• **Work item**: Please print the data again exactly as given.

--

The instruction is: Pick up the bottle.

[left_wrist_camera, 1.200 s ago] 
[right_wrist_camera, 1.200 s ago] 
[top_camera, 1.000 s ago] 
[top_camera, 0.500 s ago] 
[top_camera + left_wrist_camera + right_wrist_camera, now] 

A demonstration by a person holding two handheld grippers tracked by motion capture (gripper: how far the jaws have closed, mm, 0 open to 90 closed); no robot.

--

• **Answer**:
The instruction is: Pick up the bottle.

[left_wrist_camera, 1.200 s ago] 
[right_wrist_camera, 1.200 s ago] 
[top_camera, 1.000 s ago] 
[top_camera, 0.500 s ago] 
[top_camera + left_wrist_camera + right_wrist_camera, now] 

A demonstration by a person holding two handheld grippers tracked by motion capture (gripper: how far the jaws have closed, mm, 0 open to 90 closed); no robot.

Nothing else is needed to complete the answer.